The agent gets five tools it can call during conversations:
| Tool | Description |
|---|---|
memory_search | Search memories by natural language |
memory_list | List all stored memories for a user |
memory_store | Explicitly save a fact |
memory_get | Retrieve a memory by ID |
memory_forget | Delete by ID or by query |
The memory_search and memory_list tools accept a scope parameter ("session", "long-term", or "all") to control which memories are queried.

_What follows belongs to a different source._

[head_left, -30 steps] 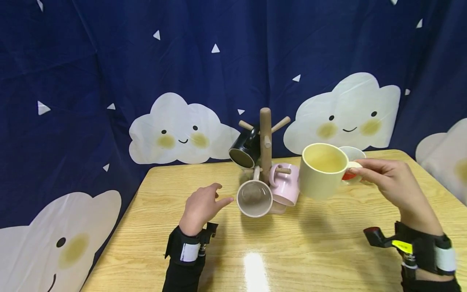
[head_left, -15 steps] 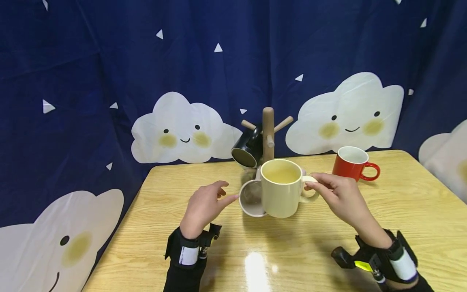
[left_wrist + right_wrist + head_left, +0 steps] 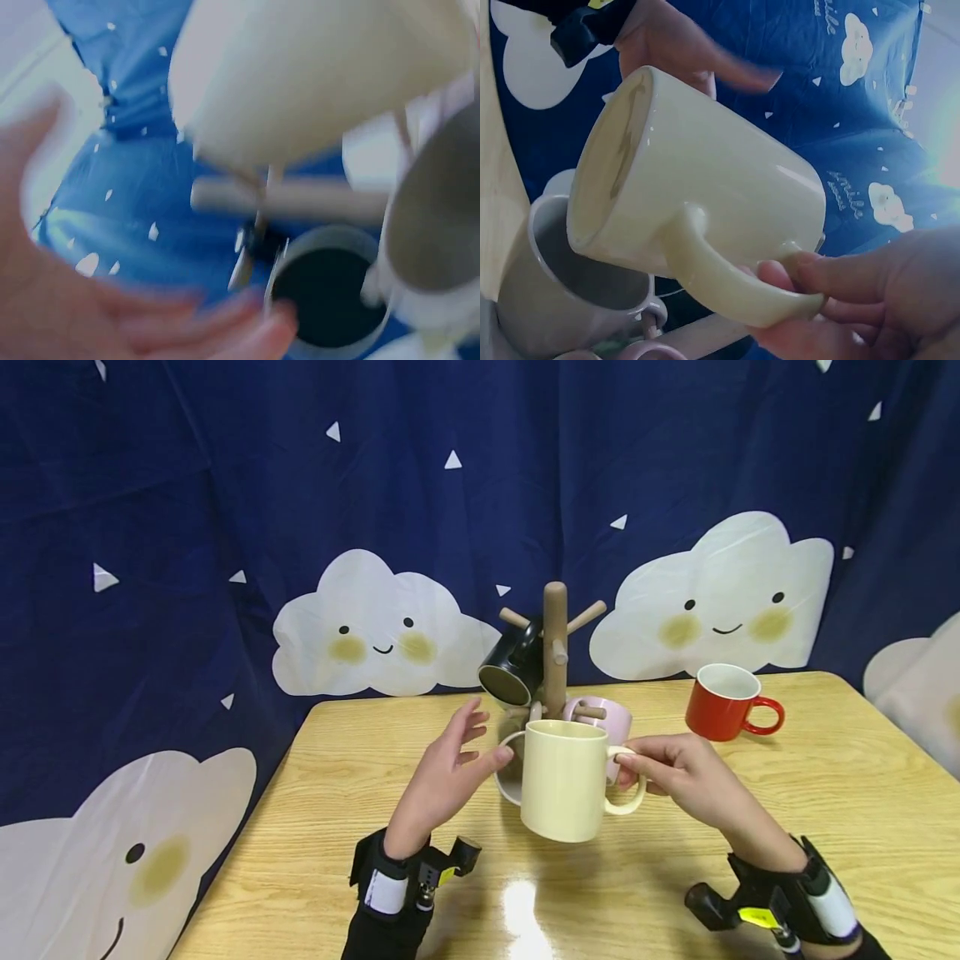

The memory_store tool accepts a longTerm boolean (default: true) to choose where to store.
CLI Commands
# Search all memories (long-term + session)
openclaw mem0 search "what languages does the user know"
# Search only long-term memories
openclaw mem0 search "what languages does the user know" --scope long-term
# Search only session/short-term memories
openclaw mem0 search "what languages does the user know" --scope session
# View stats
openclaw mem0 stats
Configuration Options
General Options
| Key | Type | Default | Description |
|---|---|---|---|
mode | "platform" | "open-source" | "platform" | Which backend to use |
userId | string | "default" | Scope memories per user |
autoRecall | boolean | true | Inject memories before each turn |
autoCapture | boolean | true | Store facts after each turn |
topK | number | 5 | Max memories per recall |
searchThreshold | number | 0.3 | Min similarity (0–1) |
Platform Mode Options
| Key | Type | Default | Description |
|---|---|---|---|
apiKey | string | — | Required. Mem0 API key (supports ${MEM0_API_KEY}) |
orgId | string | — | Organization ID |
projectId | string | — | Project ID |
enableGraph | boolean | false | Entity graph for relationships |
customInstructions | string | (built-in) | Extraction rules — what to store, how to format |
customCategories | object | (12 defaults) | Category name → description map for tagging |
Open-Source Mode Options
| Key | Type | Default | Description |
|---|---|---|---|
customPrompt | string | (built-in) | Extraction prompt for memory processing |
oss.embedder.provider | string | "openai" | Embedding provider ("openai", "ollama", etc.) |
oss.embedder.config | object | — | Provider config: apiKey, model, baseURL |
oss.vectorStore.provider | string | "memory" | Vector store ("memory", "qdrant", "chroma", etc.) |
oss.vectorStore.config | object | — | Provider config: host, port, collectionName, dimension |
oss.llm.provider | string | "openai" | LLM provider ("openai", "anthropic", "ollama", etc.) |
oss.llm.config | object | — | Provider config: apiKey, model, baseURL, temperature |
oss.historyDbPath | string | — | SQLite path for memory edit history |
Everything inside oss is optional — defaults use OpenAI embeddings (text-embedding-3-small), in-memory vector store, and OpenAI LLM.
Key Features
- Zero Configuration — Auto-recall and auto-capture work out of the box with no prompting required
- Dual Memory Scopes — Session-scoped short-term and user-scoped long-term memories
- Flexible Backend — Use Mem0 Cloud for managed service or self-host with open-source mode
- Rich Tool Suite — Five agent tools for explicit memory operations when needed
Conclusion
The @mem0/openclaw-mem0 plugin gives OpenClaw agents persistent memory with minimal setup. Whether using Mem0 Cloud or self-hosting, your agents can now remember user preferences, facts, and context across sessions automatically.